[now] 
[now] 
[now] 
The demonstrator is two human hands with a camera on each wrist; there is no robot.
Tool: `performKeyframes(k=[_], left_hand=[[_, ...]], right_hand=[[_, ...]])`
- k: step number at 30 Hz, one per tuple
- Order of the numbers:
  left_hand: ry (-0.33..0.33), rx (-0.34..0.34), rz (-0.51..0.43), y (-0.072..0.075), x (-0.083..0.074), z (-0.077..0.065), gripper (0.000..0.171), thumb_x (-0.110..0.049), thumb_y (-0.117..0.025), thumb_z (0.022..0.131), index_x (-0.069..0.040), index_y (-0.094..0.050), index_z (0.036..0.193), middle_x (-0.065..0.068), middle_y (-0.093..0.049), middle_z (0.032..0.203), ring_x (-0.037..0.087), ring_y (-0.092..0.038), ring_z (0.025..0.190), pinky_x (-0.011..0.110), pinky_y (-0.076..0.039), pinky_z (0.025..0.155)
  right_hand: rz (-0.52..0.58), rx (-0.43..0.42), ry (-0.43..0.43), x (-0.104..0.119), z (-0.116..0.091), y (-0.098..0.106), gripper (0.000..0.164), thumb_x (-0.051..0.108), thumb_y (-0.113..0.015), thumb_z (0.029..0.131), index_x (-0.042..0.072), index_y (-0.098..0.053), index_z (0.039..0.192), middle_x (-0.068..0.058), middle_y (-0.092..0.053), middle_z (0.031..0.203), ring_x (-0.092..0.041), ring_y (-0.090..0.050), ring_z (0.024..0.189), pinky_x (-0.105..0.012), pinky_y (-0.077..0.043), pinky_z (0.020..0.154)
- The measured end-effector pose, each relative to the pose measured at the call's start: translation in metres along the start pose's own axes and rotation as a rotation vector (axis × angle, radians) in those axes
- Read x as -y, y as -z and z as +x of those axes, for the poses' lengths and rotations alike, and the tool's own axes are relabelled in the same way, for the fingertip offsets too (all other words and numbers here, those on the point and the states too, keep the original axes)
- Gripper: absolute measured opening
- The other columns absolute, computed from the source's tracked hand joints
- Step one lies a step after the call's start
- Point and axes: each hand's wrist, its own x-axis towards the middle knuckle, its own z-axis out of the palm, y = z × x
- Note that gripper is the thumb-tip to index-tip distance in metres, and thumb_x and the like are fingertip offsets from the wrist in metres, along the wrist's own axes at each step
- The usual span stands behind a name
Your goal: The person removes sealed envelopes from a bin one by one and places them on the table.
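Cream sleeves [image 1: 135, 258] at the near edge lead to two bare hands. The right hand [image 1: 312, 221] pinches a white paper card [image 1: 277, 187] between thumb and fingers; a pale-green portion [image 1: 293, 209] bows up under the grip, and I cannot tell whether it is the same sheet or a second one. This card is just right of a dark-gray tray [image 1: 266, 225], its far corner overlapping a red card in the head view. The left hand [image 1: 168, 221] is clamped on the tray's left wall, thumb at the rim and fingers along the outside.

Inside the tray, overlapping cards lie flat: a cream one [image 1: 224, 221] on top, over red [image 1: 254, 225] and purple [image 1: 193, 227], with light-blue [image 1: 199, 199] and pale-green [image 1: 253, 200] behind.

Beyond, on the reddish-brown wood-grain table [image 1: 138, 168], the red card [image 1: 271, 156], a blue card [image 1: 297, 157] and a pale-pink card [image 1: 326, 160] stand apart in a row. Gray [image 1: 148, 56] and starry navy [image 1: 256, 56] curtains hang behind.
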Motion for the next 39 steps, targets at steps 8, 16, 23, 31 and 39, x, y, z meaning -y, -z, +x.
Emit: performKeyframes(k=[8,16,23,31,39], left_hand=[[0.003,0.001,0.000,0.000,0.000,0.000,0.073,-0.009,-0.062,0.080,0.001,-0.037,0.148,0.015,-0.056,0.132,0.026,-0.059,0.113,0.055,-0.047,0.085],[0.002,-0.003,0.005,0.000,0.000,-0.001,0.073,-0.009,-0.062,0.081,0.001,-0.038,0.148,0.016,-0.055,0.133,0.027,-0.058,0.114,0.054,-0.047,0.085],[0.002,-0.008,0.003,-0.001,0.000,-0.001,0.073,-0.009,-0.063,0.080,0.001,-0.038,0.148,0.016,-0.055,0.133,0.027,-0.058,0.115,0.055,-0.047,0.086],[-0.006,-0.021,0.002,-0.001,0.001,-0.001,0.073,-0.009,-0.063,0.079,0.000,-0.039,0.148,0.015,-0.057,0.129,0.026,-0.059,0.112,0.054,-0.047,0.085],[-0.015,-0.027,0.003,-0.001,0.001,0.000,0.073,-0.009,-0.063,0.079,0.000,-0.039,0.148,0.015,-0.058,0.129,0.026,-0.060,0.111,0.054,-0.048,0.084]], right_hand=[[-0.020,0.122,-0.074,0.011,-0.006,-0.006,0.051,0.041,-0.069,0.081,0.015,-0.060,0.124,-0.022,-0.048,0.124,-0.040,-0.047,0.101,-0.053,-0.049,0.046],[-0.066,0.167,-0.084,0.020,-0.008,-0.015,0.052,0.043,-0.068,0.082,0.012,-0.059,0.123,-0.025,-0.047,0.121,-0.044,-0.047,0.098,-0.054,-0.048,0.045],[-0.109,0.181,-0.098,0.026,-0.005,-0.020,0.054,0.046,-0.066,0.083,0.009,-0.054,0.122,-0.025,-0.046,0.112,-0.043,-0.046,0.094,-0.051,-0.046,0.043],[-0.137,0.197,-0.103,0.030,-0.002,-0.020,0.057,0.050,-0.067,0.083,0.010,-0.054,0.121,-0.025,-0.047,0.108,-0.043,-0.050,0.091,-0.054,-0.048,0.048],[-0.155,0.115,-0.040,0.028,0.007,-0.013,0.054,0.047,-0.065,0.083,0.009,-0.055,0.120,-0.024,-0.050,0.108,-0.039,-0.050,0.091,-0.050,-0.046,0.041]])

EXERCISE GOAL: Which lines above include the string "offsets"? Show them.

ANSWER FOR THIS EXERCISE:
- Read x as -y, y as -z and z as +x of those axes, for the poses' lengths and rotations alike, and the tool's own axes are relabelled in the same way, for the fingertip offsets too (all other words and numbers here, those on the point and the states too, keep the original axes)
- Note that gripper is the thumb-tip to index-tip distance in metres, and thumb_x and the like are fingertip offsets from the wrist in metres, along the wrist's own axes at each step

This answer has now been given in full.